### What you will do
Repeat every record below exactly, omitting any pictures.
★ ★ ★ ★
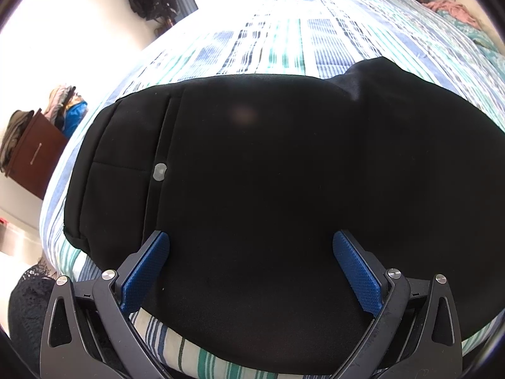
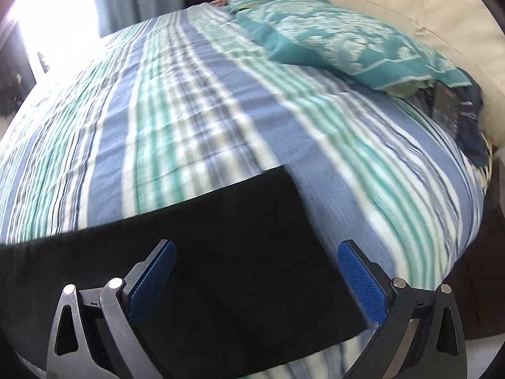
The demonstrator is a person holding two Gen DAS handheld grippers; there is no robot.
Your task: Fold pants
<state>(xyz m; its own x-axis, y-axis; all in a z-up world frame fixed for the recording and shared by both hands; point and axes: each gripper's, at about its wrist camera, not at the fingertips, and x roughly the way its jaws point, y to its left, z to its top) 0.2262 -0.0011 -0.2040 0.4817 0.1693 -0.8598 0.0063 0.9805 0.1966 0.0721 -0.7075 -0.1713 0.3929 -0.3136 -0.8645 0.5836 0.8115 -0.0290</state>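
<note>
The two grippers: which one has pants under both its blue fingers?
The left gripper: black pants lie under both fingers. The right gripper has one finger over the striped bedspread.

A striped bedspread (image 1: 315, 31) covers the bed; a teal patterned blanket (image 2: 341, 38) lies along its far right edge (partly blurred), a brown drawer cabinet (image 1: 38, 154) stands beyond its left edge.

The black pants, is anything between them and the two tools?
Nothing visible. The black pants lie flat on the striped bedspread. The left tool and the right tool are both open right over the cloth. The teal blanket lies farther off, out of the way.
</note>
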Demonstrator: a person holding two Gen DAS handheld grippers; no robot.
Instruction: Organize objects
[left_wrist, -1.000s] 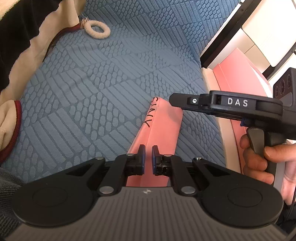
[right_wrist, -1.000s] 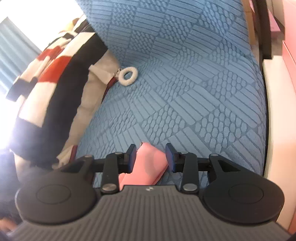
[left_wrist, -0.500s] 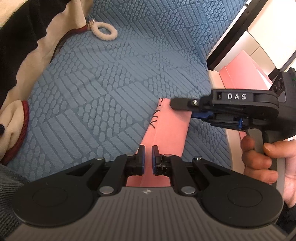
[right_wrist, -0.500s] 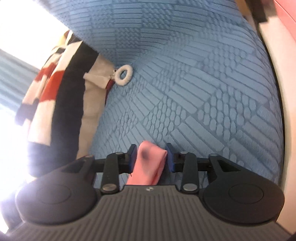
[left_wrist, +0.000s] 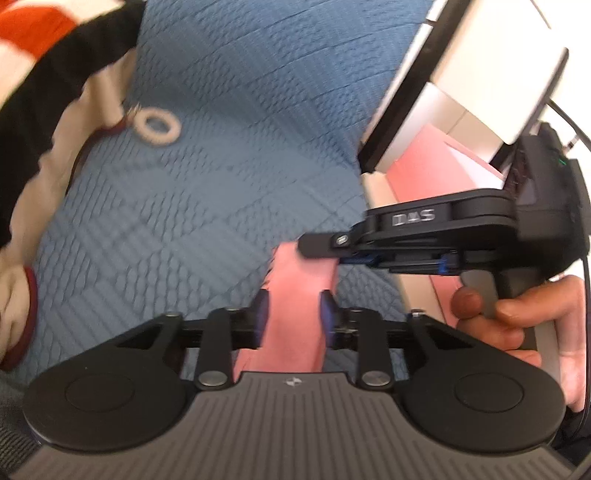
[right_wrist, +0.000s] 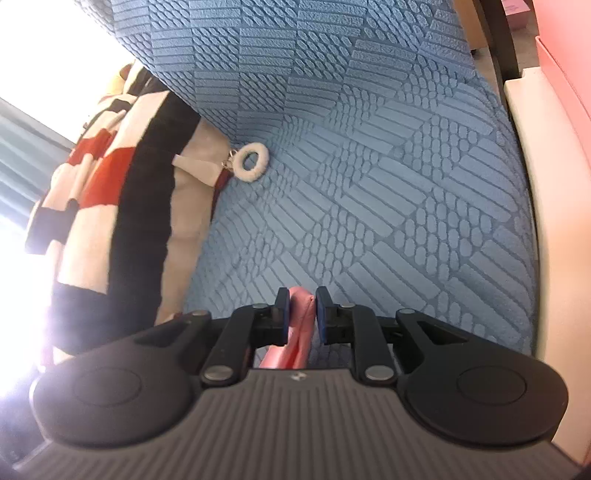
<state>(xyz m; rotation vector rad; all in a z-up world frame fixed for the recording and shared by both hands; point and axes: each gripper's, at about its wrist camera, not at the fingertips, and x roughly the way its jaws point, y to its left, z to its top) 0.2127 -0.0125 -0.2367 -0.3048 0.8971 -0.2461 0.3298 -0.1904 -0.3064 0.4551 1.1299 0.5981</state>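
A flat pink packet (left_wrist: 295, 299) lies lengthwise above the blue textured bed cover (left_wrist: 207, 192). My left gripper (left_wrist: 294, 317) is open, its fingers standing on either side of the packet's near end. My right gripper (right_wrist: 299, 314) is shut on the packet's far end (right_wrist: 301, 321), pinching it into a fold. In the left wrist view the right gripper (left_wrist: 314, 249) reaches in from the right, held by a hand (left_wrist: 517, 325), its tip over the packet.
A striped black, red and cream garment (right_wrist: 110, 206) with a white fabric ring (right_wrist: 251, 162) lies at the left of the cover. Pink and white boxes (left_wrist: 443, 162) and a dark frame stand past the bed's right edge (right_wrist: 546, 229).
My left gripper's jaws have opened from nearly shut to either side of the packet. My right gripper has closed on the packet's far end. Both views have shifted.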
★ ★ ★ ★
### Result below
The demonstrator is a person holding two Gen DAS handheld grippers; there is no robot.
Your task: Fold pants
<state>(xyz m; its own x-axis, y-axis; all in a z-up world frame fixed for the recording and shared by both hands; point and axes: each gripper's, at about its wrist camera, not at the fingertips, and x roughly the way its jaws point, y to its left, z to its top) 0.2262 -0.0011 -0.2040 0.4817 0.1693 -0.8598 0.0063 0.9805 0.1966 0.0721 -0.7075 -0.1713 0.3929 -0.3136 -0.8645 0.5836 0.8115 -0.0290</state>
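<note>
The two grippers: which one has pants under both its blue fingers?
The left gripper: black pants lie under both fingers. The right gripper has one finger over the striped bedspread.

A striped bedspread (image 1: 315, 31) covers the bed; a teal patterned blanket (image 2: 341, 38) lies along its far right edge (partly blurred), a brown drawer cabinet (image 1: 38, 154) stands beyond its left edge.

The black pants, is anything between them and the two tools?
Nothing visible. The black pants lie flat on the striped bedspread. The left tool and the right tool are both open right over the cloth. The teal blanket lies farther off, out of the way.
</note>
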Demonstrator: a person holding two Gen DAS handheld grippers; no robot.
Instruction: Organize objects
[left_wrist, -1.000s] 
[right_wrist, -1.000s] 
[left_wrist, -0.500s] 
[right_wrist, -0.500s] 
[left_wrist, +0.000s] 
[right_wrist, +0.000s] 
<state>(xyz m; rotation vector rad; all in a z-up world frame fixed for the recording and shared by both hands; point and axes: each gripper's, at about its wrist camera, not at the fingertips, and x roughly the way its jaws point, y to its left, z to its top) 0.2127 -0.0125 -0.2367 -0.3048 0.8971 -0.2461 0.3298 -0.1904 -0.3064 0.4551 1.1299 0.5981</state>
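A flat pink packet (left_wrist: 295, 299) lies lengthwise above the blue textured bed cover (left_wrist: 207, 192). My left gripper (left_wrist: 294, 317) is open, its fingers standing on either side of the packet's near end. My right gripper (right_wrist: 299, 314) is shut on the packet's far end (right_wrist: 301, 321), pinching it into a fold. In the left wrist view the right gripper (left_wrist: 314, 249) reaches in from the right, held by a hand (left_wrist: 517, 325), its tip over the packet.
A striped black, red and cream garment (right_wrist: 110, 206) with a white fabric ring (right_wrist: 251, 162) lies at the left of the cover. Pink and white boxes (left_wrist: 443, 162) and a dark frame stand past the bed's right edge (right_wrist: 546, 229).
My left gripper's jaws have opened from nearly shut to either side of the packet. My right gripper has closed on the packet's far end. Both views have shifted.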

The exercise concludes with that.